= EXERCISE OBJECTIVE =
Lines outside the range are not wanted. Give again exactly the lines between the line holding "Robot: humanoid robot" and the line holding "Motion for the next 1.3", inclusive, from the listing below.

= EXCERPTED RECORDS =
--

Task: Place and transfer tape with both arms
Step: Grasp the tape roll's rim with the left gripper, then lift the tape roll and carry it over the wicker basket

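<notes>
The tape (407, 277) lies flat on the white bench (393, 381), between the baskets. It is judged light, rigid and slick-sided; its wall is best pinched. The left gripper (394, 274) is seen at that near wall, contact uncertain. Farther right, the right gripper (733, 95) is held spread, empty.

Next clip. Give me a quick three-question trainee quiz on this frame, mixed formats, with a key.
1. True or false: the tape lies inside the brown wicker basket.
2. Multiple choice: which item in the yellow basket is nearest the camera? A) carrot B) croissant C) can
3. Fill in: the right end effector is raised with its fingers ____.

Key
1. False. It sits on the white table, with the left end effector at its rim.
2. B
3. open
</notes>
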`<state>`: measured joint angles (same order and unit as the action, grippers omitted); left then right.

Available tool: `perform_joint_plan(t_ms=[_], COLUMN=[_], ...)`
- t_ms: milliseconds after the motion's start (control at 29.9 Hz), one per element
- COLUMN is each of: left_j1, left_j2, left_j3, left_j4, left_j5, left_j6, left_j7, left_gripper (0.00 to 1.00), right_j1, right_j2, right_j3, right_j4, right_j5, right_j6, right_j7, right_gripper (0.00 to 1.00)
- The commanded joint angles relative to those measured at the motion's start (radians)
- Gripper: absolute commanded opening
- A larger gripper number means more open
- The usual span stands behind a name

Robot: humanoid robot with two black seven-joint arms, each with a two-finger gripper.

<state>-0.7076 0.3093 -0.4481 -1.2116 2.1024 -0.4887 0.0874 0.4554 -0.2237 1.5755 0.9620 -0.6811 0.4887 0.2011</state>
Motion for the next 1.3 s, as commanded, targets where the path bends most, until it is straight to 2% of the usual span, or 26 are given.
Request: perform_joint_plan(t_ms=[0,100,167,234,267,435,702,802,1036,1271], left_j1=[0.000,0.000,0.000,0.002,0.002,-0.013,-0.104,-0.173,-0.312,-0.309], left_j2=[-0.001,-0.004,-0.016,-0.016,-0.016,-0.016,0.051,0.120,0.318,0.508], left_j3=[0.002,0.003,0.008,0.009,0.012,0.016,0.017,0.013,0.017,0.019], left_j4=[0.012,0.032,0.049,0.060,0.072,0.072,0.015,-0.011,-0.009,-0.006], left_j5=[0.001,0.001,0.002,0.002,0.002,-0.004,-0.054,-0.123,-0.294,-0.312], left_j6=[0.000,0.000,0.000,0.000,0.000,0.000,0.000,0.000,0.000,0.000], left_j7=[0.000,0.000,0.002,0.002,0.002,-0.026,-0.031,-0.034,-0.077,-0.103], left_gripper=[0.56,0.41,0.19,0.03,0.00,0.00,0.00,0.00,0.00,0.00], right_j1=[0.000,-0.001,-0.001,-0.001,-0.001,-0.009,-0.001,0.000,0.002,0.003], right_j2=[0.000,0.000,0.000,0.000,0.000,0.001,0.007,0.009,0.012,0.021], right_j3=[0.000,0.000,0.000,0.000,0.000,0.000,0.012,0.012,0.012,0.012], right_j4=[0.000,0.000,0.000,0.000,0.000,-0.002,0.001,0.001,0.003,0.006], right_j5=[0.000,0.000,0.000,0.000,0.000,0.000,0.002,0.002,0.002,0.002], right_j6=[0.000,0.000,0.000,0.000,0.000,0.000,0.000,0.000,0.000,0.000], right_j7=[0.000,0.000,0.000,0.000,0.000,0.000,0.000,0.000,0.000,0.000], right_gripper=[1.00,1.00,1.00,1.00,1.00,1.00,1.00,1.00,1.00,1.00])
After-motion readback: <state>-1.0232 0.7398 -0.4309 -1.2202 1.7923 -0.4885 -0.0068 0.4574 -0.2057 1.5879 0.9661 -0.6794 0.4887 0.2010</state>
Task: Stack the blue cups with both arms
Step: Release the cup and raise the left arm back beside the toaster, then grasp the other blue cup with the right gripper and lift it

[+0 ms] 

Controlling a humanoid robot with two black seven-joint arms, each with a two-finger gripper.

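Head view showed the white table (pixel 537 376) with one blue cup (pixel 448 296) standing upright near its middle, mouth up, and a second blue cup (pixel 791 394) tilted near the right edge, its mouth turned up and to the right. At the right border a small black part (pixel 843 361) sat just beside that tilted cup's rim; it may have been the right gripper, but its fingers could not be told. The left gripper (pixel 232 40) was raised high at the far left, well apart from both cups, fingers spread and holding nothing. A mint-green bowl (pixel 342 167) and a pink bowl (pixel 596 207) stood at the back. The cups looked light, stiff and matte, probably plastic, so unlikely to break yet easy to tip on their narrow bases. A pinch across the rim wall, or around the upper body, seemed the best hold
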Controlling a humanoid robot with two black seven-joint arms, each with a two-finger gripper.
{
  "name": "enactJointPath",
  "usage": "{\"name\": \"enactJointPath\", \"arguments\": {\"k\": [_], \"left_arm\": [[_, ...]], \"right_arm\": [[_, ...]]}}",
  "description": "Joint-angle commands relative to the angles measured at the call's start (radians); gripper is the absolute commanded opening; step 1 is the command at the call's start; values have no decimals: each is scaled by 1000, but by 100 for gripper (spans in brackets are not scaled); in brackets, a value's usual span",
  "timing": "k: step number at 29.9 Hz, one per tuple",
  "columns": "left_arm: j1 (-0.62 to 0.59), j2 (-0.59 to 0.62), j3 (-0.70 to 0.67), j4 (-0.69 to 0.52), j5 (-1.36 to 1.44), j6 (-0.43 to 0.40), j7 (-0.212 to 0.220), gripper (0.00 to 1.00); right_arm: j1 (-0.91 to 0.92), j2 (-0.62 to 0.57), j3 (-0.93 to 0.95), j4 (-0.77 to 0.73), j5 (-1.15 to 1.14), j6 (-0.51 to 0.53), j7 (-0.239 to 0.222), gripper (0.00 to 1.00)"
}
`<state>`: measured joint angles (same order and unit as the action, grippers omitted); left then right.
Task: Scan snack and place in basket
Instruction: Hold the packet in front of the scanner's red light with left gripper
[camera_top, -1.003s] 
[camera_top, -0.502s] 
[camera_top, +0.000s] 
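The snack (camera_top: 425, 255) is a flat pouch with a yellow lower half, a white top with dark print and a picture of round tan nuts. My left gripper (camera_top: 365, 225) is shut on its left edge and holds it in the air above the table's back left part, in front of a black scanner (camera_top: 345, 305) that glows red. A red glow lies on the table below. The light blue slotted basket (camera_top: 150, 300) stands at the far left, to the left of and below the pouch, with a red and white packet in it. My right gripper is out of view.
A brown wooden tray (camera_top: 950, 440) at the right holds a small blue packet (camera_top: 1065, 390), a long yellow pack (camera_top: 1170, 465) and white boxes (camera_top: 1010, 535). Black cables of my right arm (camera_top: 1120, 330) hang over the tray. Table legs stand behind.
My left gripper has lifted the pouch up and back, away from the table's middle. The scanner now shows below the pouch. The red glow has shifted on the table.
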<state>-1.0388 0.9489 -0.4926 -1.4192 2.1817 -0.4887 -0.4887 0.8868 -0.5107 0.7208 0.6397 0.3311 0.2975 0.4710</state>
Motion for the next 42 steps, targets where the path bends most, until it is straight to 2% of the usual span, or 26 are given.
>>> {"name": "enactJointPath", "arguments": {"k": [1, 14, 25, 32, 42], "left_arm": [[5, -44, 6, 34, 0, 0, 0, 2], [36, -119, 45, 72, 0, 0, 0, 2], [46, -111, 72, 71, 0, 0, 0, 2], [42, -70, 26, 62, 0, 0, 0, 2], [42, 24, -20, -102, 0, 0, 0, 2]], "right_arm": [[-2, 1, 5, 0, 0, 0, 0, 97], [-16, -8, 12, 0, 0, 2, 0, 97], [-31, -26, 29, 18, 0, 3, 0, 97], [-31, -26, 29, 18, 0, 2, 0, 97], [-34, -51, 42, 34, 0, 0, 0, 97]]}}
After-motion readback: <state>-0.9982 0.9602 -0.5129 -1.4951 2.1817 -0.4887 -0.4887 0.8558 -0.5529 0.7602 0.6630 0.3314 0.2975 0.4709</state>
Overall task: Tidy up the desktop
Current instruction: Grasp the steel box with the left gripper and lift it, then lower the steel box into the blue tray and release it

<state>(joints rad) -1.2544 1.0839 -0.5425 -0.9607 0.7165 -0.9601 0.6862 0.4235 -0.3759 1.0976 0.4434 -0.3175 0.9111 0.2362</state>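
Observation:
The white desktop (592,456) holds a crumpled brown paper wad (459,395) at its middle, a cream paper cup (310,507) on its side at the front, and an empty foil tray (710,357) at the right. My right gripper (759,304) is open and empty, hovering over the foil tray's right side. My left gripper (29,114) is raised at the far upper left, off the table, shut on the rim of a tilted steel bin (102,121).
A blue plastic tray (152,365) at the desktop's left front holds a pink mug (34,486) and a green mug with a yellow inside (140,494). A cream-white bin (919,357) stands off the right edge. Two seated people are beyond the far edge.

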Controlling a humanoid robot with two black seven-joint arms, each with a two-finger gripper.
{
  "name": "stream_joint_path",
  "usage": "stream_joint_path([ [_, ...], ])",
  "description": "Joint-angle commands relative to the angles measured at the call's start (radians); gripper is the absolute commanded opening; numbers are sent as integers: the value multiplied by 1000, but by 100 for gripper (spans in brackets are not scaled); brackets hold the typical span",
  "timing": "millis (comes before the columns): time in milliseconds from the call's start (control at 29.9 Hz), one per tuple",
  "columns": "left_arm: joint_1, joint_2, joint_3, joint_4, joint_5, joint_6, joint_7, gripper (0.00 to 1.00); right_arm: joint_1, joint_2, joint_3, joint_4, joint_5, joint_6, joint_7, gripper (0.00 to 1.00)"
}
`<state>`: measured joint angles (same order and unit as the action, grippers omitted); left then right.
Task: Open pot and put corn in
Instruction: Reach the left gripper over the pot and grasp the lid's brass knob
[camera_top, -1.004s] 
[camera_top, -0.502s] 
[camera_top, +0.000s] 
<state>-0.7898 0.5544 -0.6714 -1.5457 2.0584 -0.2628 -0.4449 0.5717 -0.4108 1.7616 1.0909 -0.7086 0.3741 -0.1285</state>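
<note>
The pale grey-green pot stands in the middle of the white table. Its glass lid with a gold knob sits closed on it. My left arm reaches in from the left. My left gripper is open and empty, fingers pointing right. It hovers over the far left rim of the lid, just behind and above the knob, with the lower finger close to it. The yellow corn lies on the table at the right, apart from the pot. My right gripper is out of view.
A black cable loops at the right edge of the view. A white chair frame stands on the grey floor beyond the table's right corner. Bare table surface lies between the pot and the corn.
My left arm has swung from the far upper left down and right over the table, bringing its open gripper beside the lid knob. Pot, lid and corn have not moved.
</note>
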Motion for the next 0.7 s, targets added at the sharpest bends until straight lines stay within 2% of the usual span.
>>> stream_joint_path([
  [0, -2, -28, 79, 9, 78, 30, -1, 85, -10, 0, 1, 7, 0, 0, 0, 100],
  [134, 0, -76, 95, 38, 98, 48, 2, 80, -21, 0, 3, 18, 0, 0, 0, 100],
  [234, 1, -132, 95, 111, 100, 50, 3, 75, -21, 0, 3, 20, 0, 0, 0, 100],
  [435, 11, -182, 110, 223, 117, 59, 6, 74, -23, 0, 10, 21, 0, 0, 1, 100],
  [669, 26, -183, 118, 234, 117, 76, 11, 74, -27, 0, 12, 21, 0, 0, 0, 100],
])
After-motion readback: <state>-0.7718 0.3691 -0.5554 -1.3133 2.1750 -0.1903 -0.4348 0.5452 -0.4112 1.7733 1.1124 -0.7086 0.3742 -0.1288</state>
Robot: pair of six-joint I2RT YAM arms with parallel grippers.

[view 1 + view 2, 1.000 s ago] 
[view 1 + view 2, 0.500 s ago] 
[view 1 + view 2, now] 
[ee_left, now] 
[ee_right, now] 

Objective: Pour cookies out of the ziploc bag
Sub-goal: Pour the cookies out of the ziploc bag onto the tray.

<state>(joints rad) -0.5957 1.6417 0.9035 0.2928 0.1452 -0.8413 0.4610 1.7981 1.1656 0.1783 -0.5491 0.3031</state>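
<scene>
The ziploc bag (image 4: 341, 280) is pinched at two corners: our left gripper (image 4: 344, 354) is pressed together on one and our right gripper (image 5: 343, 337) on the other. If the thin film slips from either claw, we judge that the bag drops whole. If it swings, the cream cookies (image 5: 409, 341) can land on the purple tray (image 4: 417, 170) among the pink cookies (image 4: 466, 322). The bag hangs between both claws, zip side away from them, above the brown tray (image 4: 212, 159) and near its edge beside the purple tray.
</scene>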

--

= EXPECTED OUTPUT =
Robot: humanoid robot with two black seven-joint arms, each with a two-finger gripper.

<state>-0.7076 0.3093 -0.4481 -1.2116 2.1024 -0.4887 0.0874 0.4554 -0.2237 1.5755 0.9620 -0.6811 0.4887 0.2011</state>
Motion for the next 1.3 s, as commanded, targets where the path bends most, until it is straight to 2% of the usual span, or 26 are given.

No additional response is needed to complete this exercise.